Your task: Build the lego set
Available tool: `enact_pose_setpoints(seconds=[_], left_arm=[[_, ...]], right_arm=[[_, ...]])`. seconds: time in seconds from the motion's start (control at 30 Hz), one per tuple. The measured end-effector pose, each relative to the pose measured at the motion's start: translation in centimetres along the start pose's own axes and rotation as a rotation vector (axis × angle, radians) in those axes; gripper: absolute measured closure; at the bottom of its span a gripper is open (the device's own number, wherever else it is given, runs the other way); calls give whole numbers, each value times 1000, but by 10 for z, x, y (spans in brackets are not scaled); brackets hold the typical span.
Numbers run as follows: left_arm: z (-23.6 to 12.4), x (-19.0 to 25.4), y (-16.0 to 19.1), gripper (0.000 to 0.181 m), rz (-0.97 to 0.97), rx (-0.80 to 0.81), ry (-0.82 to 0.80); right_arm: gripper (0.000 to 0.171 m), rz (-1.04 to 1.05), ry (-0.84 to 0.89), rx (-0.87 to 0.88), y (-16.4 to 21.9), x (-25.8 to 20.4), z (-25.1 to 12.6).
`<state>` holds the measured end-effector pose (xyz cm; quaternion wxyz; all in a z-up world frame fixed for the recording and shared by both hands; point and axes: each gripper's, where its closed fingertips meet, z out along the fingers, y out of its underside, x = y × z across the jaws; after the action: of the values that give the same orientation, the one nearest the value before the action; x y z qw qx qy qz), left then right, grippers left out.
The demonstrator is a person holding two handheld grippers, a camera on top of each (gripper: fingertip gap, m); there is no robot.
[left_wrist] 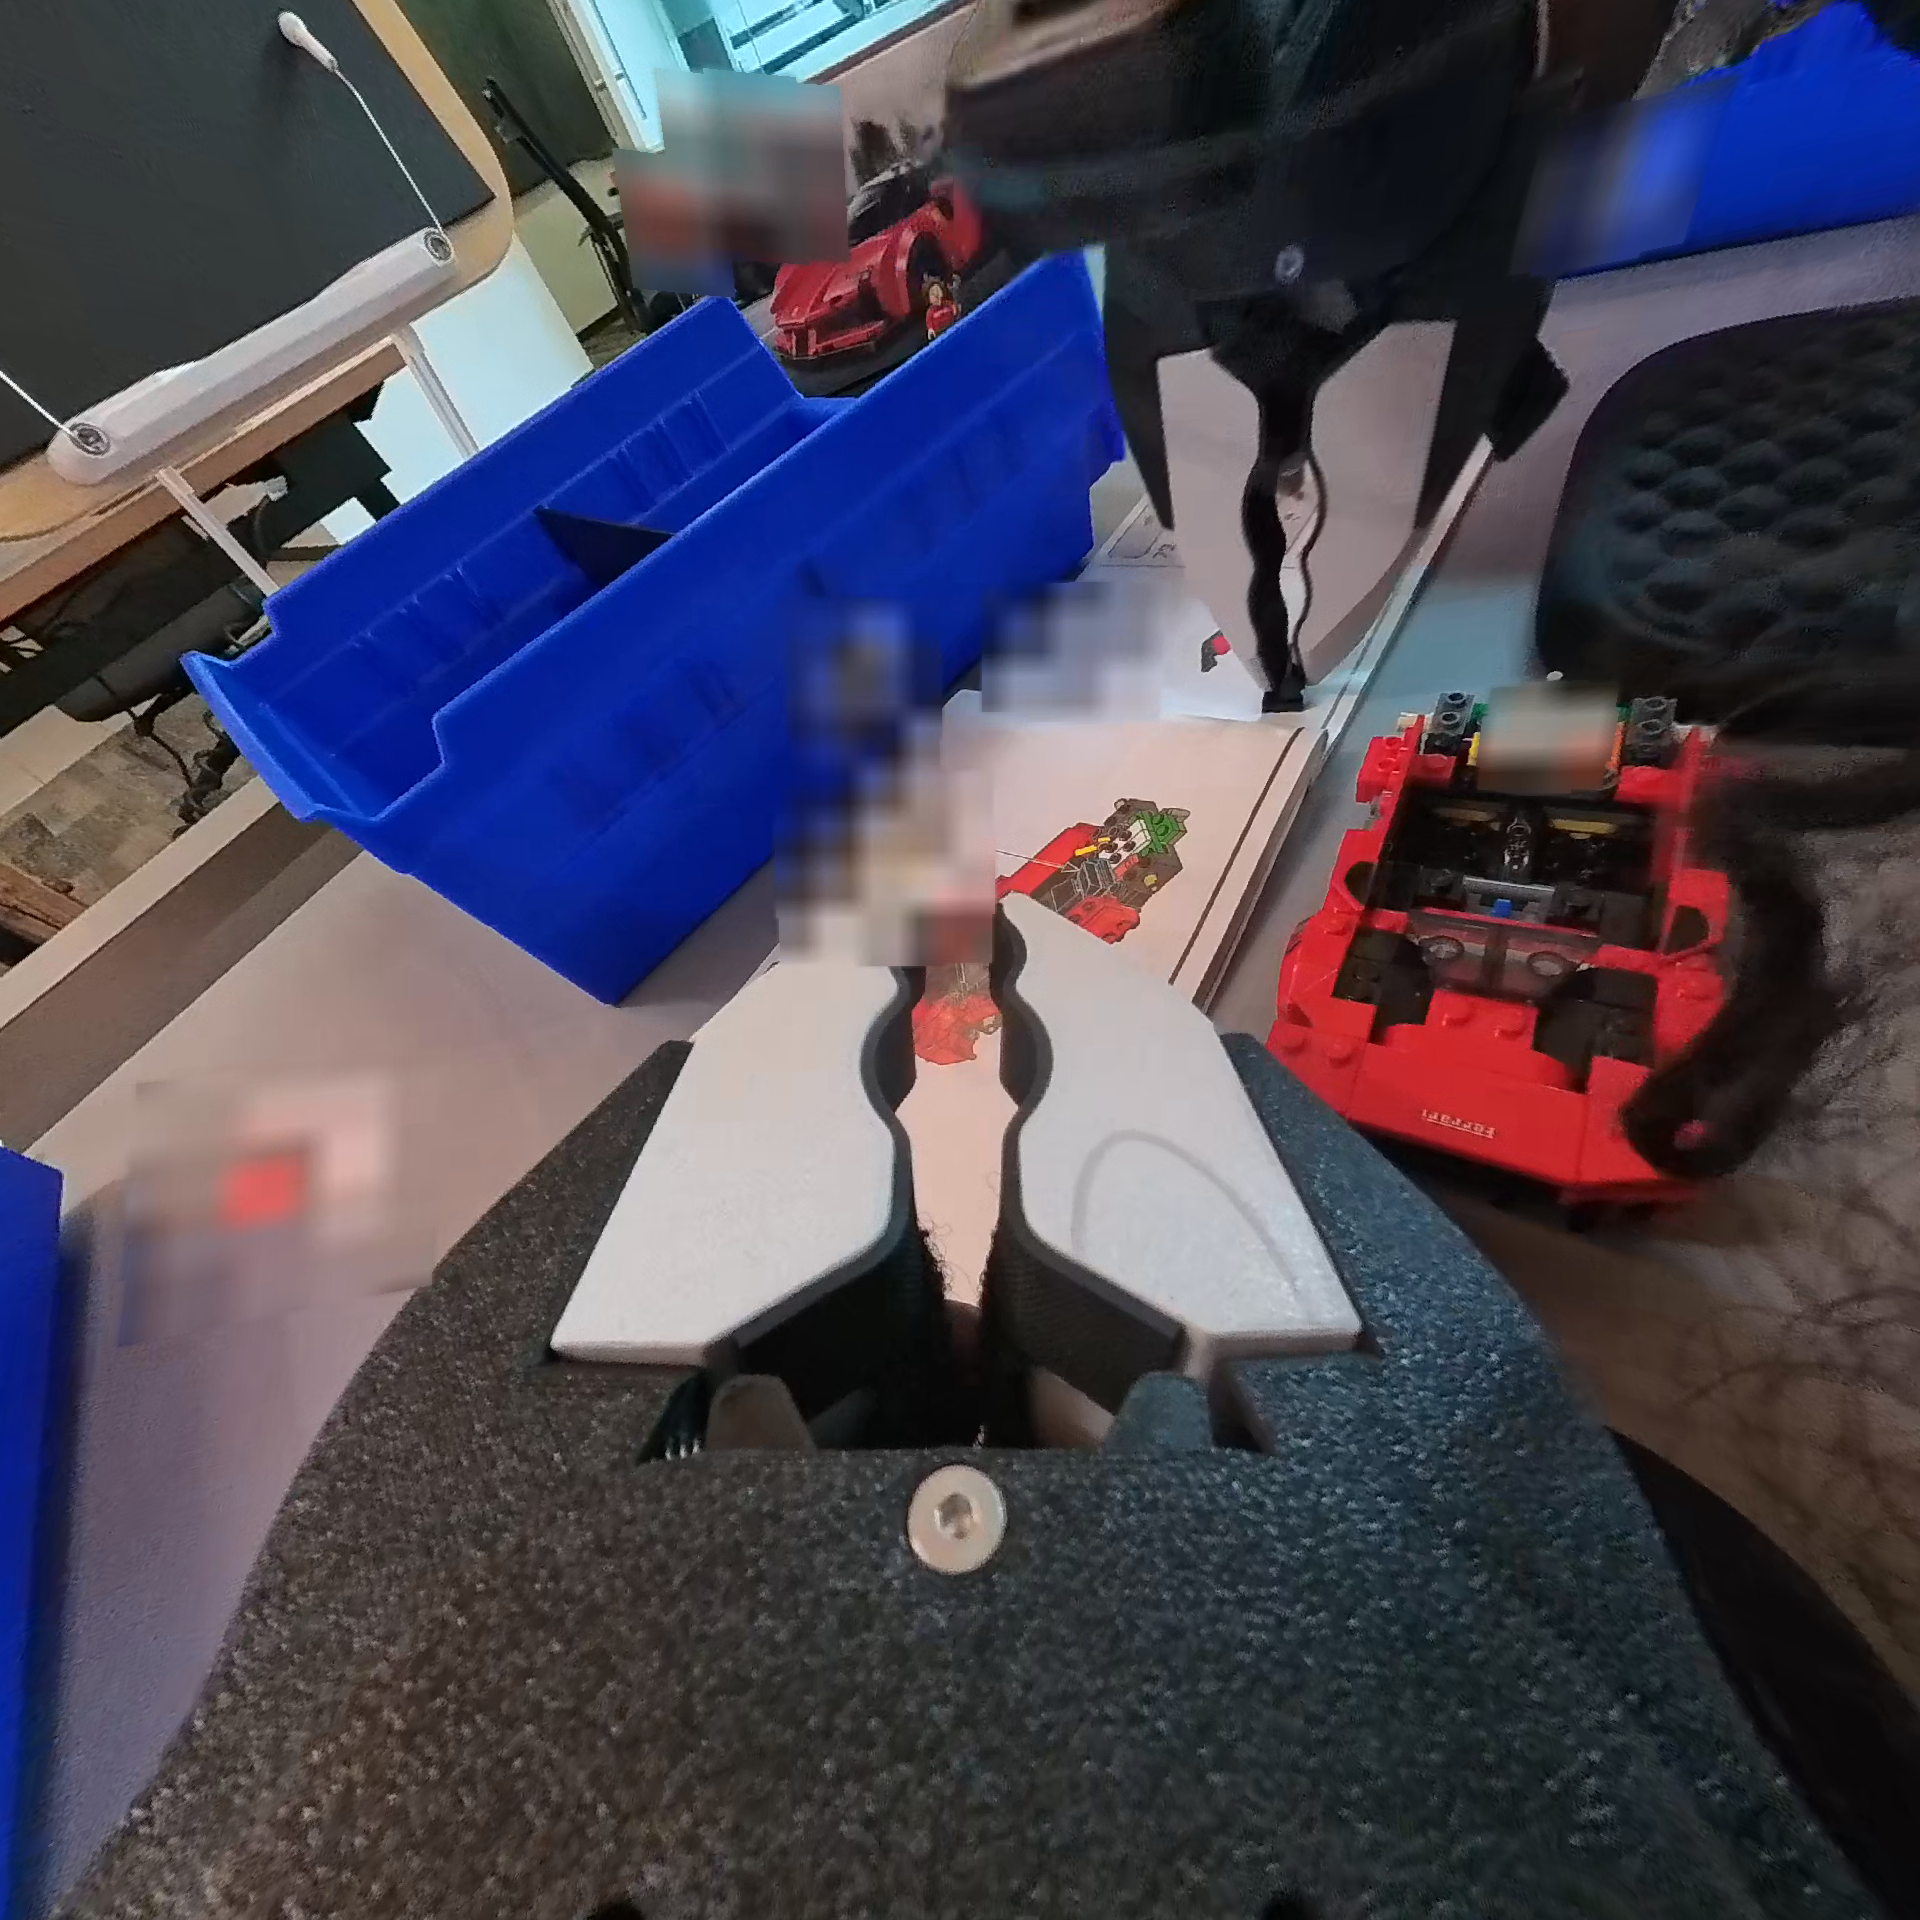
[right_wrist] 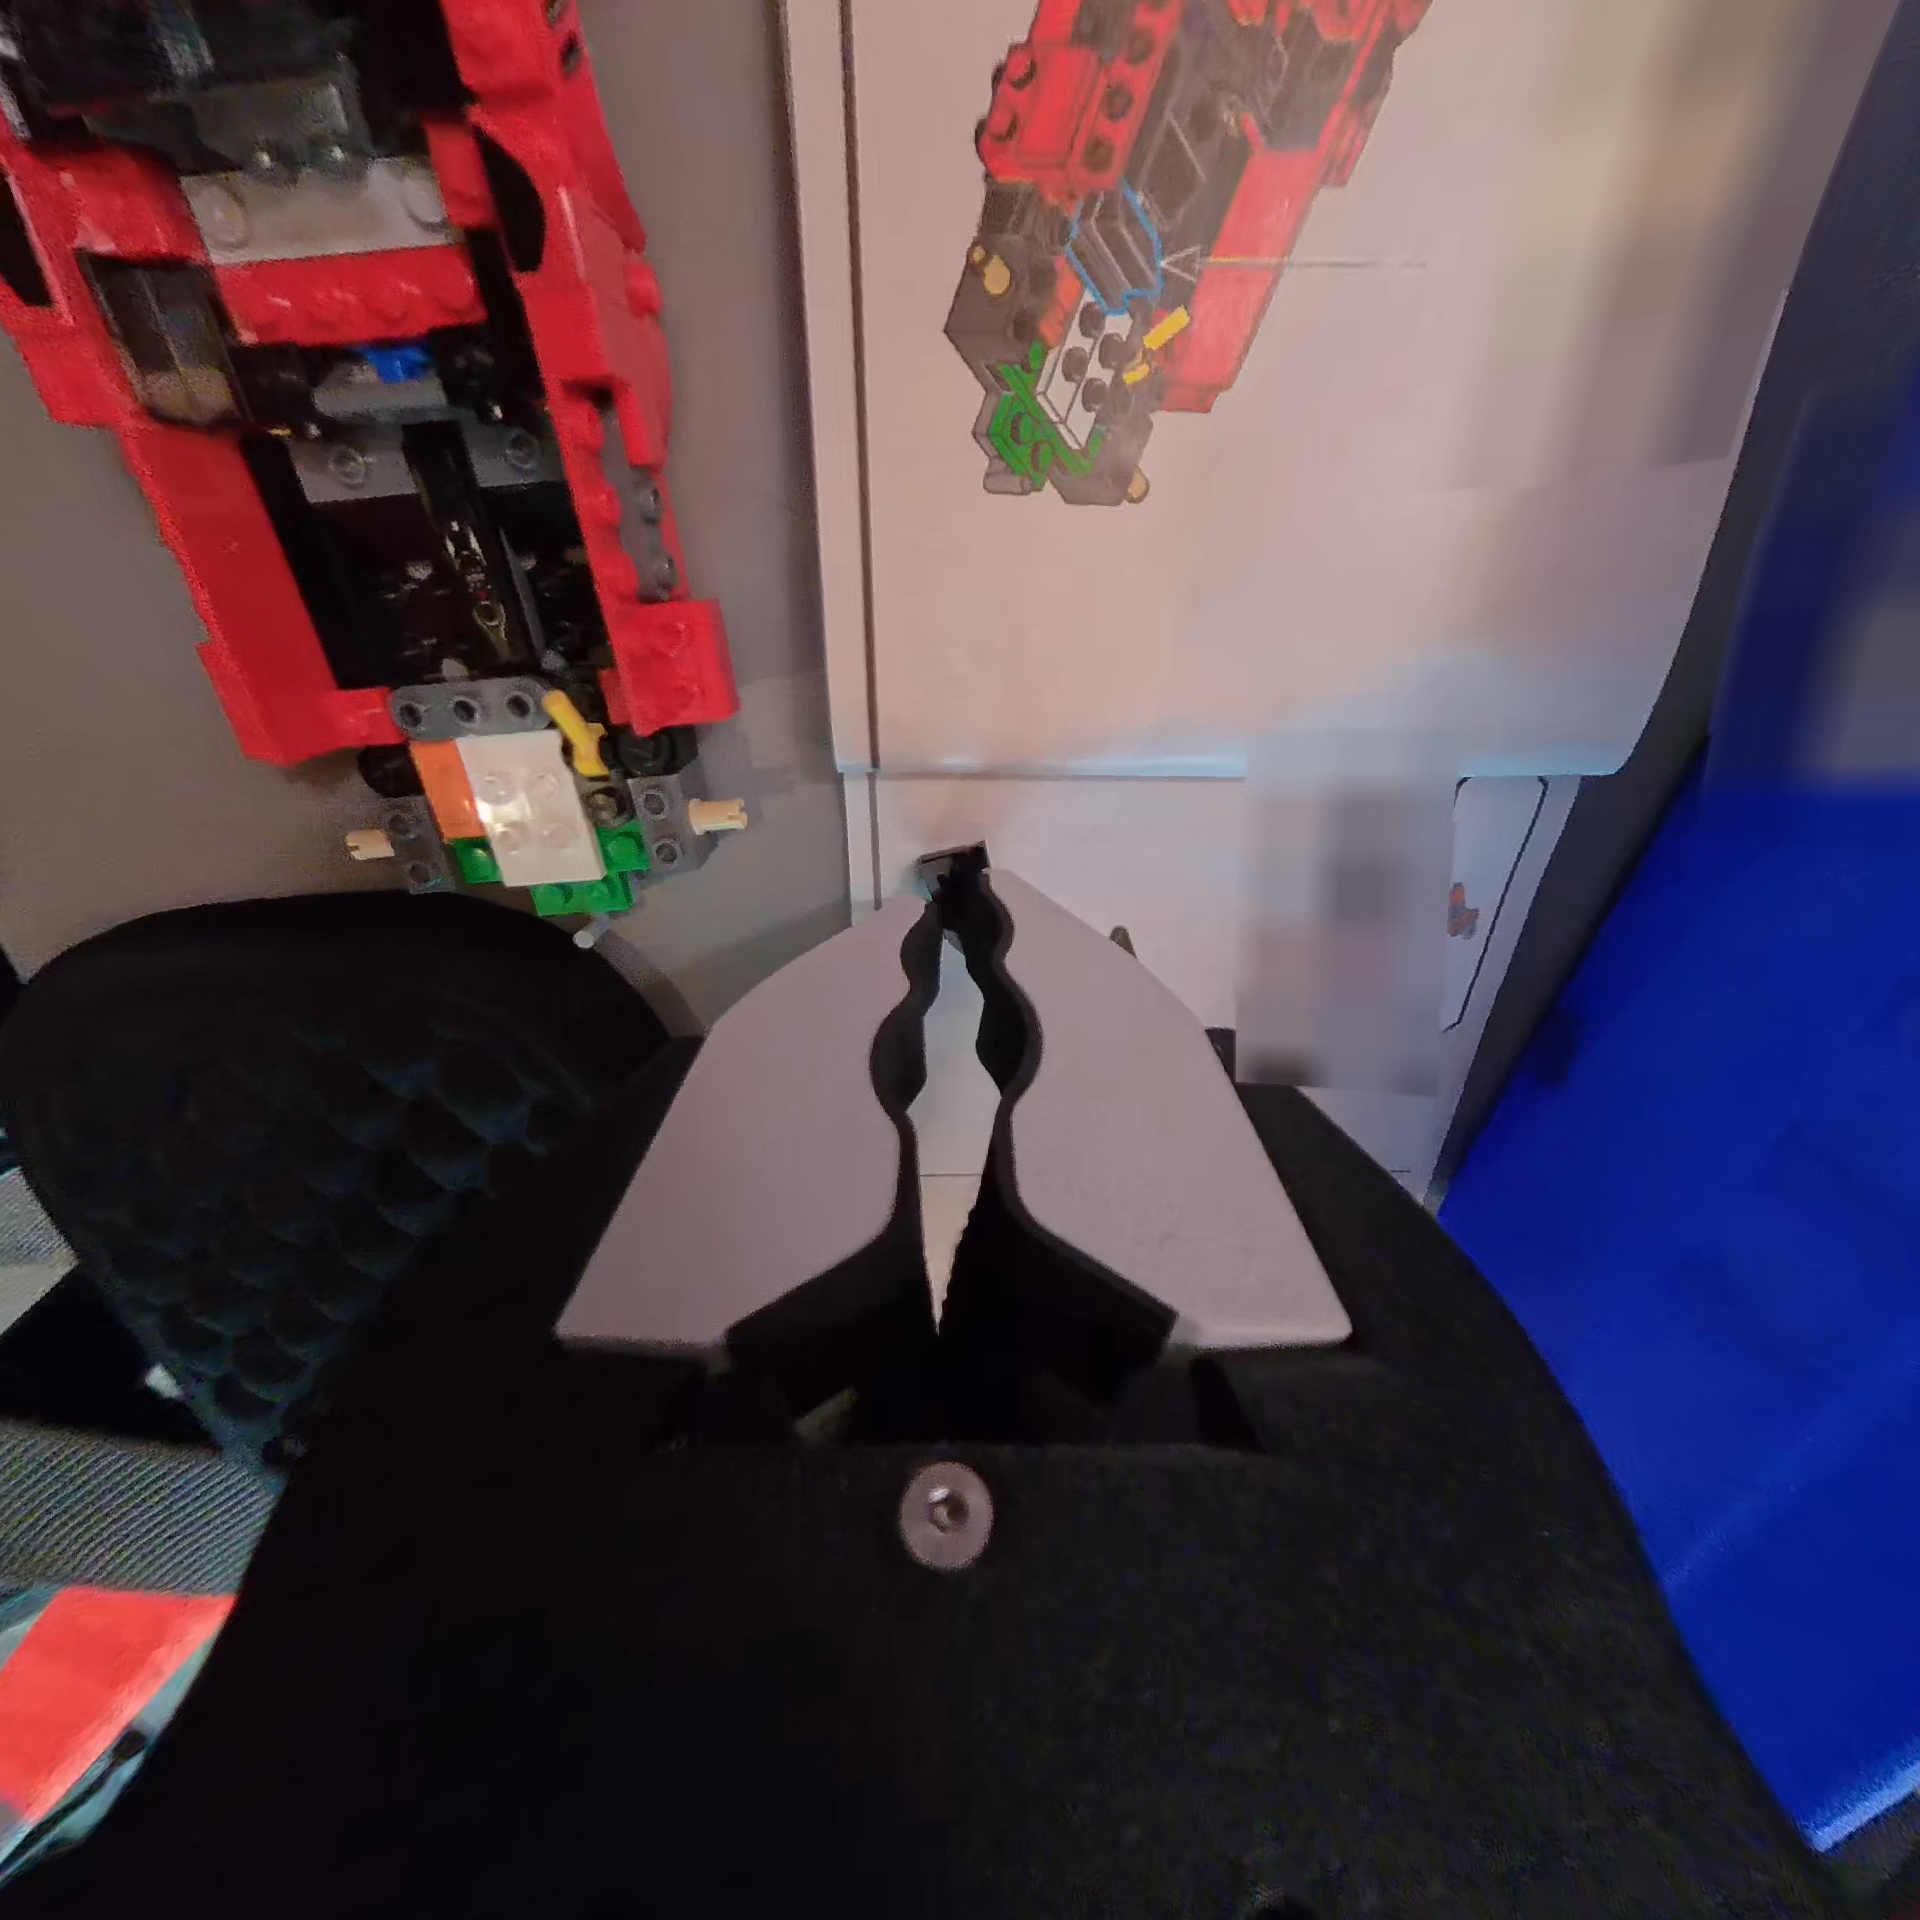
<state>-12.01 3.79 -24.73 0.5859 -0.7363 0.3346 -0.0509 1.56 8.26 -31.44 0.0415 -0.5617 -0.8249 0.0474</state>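
A half-built red Lego car (left_wrist: 1507,966) sits on the grey table right of the open instruction booklet (left_wrist: 1122,810). It also shows in the right wrist view (right_wrist: 364,364), its multicoloured end nearest me. My left gripper (left_wrist: 961,940) hovers over the booklet's near edge, its grey fingers a narrow gap apart with nothing between them. My right gripper (right_wrist: 956,894) is shut on a small black Lego piece (right_wrist: 958,860), held low over the booklet (right_wrist: 1143,520). In the left wrist view the right gripper (left_wrist: 1283,675) points down at the booklet's far part with the piece (left_wrist: 1285,694) at its tips.
A large blue parts bin (left_wrist: 623,675) stands left of the booklet and fills the right edge of the right wrist view (right_wrist: 1714,1143). The set's box (left_wrist: 883,270) stands behind it. A black textured pad (left_wrist: 1745,499) lies beyond the car, also seen in the right wrist view (right_wrist: 260,1122).
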Motion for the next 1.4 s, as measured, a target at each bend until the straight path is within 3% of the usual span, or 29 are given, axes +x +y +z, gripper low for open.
enact_pose_setpoints(seconds=[0.27, 0.57, 0.83, 0.97, 1.17, 1.4], left_arm=[[0, 0, 0, 170, -2, -1, 8], [-2, 1, -4, 167, 16, 22, 5], [-18, 15, -58, 160, 81, 334, 6], [-17, 33, -83, 160, 82, 406, 58], [-9, 50, -80, 168, 146, 345, 98], [-9, 57, -74, 174, 63, 299, 186]], right_arm=[[166, -133, 97, 241, -6, -4, -11], [166, -351, 467, 505, -46, -3, -77], [167, -518, 774, 590, -80, -14, -118], [166, -439, 650, 655, -97, -27, -115], [167, -97, 126, 755, -107, -43, -101], [168, -117, 52, 705, -108, -48, -103]])
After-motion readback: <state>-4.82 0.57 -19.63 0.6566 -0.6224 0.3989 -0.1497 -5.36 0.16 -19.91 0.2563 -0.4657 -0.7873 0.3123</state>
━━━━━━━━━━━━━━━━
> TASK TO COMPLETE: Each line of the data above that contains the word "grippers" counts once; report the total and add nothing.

> COMPLETED TASK: 2